Word for word, repeat each line of the listing below.

== Segment start ==

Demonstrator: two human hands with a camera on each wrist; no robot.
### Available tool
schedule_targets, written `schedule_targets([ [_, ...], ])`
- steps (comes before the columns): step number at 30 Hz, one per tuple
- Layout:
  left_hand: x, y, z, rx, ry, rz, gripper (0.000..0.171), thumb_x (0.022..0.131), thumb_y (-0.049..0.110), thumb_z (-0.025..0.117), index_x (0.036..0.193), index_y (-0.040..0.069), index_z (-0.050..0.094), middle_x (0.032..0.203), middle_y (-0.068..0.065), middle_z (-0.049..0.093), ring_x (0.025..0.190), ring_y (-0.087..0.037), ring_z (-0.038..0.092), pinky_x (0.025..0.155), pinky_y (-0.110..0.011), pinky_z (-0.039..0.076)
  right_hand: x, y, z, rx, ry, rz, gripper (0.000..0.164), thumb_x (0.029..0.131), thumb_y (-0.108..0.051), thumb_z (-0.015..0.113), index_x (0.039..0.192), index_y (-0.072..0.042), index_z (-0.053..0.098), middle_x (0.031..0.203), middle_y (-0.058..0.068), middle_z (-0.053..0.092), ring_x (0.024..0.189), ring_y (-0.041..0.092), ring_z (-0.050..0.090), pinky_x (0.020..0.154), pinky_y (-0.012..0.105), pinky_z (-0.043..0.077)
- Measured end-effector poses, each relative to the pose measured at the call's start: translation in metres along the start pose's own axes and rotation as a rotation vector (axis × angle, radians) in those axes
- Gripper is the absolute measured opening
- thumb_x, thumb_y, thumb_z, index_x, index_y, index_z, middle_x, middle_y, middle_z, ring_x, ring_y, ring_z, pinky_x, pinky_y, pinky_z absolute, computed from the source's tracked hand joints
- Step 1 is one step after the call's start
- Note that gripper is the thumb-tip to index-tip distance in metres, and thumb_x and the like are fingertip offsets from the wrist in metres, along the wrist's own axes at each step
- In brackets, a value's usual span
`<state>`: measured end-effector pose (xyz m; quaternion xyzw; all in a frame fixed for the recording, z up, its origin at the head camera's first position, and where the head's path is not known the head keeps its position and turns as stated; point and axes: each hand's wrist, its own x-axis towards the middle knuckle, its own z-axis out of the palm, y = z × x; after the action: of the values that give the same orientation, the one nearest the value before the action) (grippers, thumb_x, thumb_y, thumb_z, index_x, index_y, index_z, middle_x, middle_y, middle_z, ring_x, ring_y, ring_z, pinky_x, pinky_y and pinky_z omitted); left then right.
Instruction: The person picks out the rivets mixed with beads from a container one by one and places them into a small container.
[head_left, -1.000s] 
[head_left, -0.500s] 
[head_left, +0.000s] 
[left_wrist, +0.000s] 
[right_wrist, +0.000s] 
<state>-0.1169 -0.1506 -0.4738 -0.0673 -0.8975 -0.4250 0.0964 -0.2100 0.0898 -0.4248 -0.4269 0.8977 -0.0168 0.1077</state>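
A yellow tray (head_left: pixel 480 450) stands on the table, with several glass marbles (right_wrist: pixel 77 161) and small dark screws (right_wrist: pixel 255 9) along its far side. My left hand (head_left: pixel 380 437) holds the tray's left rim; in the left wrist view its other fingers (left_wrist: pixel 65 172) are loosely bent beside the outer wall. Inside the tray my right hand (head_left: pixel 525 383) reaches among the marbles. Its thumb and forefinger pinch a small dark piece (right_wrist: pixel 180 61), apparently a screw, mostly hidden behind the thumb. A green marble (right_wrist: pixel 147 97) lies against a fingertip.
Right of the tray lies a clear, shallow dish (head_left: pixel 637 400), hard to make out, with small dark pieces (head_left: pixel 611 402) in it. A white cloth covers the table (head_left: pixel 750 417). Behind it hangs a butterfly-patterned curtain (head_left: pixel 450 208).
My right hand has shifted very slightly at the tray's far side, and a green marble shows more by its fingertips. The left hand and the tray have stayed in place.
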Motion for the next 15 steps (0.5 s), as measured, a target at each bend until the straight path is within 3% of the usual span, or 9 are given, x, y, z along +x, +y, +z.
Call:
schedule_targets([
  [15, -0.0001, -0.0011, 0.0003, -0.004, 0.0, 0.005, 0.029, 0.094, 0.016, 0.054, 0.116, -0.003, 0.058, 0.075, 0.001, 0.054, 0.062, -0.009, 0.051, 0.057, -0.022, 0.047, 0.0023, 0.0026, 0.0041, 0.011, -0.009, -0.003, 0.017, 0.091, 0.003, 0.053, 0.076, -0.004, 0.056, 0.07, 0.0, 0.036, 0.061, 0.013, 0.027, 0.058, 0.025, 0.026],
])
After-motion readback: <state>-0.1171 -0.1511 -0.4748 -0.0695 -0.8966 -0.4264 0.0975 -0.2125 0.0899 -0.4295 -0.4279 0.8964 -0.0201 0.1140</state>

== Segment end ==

> _Task solution_
Demonstrator: two human hands with a camera on each wrist; no robot.
### Available tool
schedule_targets, written `schedule_targets([ [_, ...], ])`
- steps (comes before the columns): step number at 30 Hz, one per tuple
- Layout:
  left_hand: x, y, z, rx, ry, rz, gripper (0.000..0.171), thumb_x (0.022..0.131), thumb_y (-0.049..0.110), thumb_z (-0.025..0.117), index_x (0.036..0.193), index_y (-0.040..0.069), index_z (-0.050..0.094), middle_x (0.032..0.203), middle_y (-0.068..0.065), middle_z (-0.049..0.093), ring_x (0.025..0.190), ring_y (-0.087..0.037), ring_z (-0.038..0.092), pinky_x (0.025..0.155), pinky_y (-0.110..0.011), pinky_z (-0.039..0.076)
  right_hand: x, y, z, rx, ry, rz, gripper (0.000..0.164), thumb_x (0.029..0.131), thumb_y (-0.108..0.051), thumb_z (-0.015..0.113), index_x (0.039..0.192), index_y (-0.072..0.042), index_z (-0.053..0.098), middle_x (0.031..0.203), middle_y (-0.058..0.068), middle_z (-0.053..0.092), ring_x (0.024..0.189), ring_y (-0.041..0.092), ring_z (-0.050..0.090), pinky_x (0.020..0.154), pinky_y (-0.012..0.105), pinky_z (-0.043..0.077)
- Measured end-effector poses, each relative to the pose measured at the call's start: translation in metres along the start pose's own axes and rotation as a rotation vector (axis × angle, radians) in those axes
- Gripper is the absolute measured opening
- thumb_x, thumb_y, thumb_z, index_x, index_y, index_z, middle_x, middle_y, middle_z, ring_x, ring_y, ring_z, pinky_x, pinky_y, pinky_z absolute, computed from the source's tracked hand joints
- Step 1 is one step after the call's start
- Note that gripper is the thumb-tip to index-tip distance in metres, and thumb_x and the like are fingertip offsets from the wrist in metres, along the wrist's own axes at each step
- In brackets, a value's usual span
`<state>`: measured end-effector pose (xyz m; quaternion xyzw; all in a frame fixed for the recording, z up, its origin at the head camera's first position, and where the head's path is not known the head keeps its position and turns as stated; point and axes: each hand's wrist, its own x-axis towards the middle knuckle, its own z-axis out of the palm, y = z × x; after the action: of the values that give the same orientation, the one nearest the value before the action) (grippers, thumb_x, thumb_y, thumb_z, index_x, index_y, index_z, middle_x, middle_y, middle_z, ring_x, ring_y, ring_z, pinky_x, pinky_y and pinky_z omitted); left then right.
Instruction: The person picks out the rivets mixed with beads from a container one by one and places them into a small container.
[head_left, -1.000s] 
[head_left, -0.500s] 
[head_left, +0.000s] 
[left_wrist, +0.000s] 
[right_wrist, +0.000s] 
<state>-0.1169 -0.1506 -0.4738 -0.0673 -0.8975 -0.4250 0.0964 -0.2100 0.0898 -0.4248 -0.4269 0.8977 -0.0168 0.1077</state>
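A yellow tray (head_left: pixel 480 450) stands on the table, with several glass marbles (right_wrist: pixel 77 161) and small dark screws (right_wrist: pixel 255 9) along its far side. My left hand (head_left: pixel 380 437) holds the tray's left rim; in the left wrist view its other fingers (left_wrist: pixel 65 172) are loosely bent beside the outer wall. Inside the tray my right hand (head_left: pixel 525 383) reaches among the marbles. Its thumb and forefinger pinch a small dark piece (right_wrist: pixel 180 61), apparently a screw, mostly hidden behind the thumb. A green marble (right_wrist: pixel 147 97) lies against a fingertip.
Right of the tray lies a clear, shallow dish (head_left: pixel 637 400), hard to make out, with small dark pieces (head_left: pixel 611 402) in it. A white cloth covers the table (head_left: pixel 750 417). Behind it hangs a butterfly-patterned curtain (head_left: pixel 450 208).
My right hand has shifted very slightly at the tray's far side, and a green marble shows more by its fingertips. The left hand and the tray have stayed in place.
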Motion for the next 15 steps (0.5 s), as measured, a target at each bend until the straight path is within 3% of the usual span, or 9 are given, x, y, z along +x, +y, +z.
Call:
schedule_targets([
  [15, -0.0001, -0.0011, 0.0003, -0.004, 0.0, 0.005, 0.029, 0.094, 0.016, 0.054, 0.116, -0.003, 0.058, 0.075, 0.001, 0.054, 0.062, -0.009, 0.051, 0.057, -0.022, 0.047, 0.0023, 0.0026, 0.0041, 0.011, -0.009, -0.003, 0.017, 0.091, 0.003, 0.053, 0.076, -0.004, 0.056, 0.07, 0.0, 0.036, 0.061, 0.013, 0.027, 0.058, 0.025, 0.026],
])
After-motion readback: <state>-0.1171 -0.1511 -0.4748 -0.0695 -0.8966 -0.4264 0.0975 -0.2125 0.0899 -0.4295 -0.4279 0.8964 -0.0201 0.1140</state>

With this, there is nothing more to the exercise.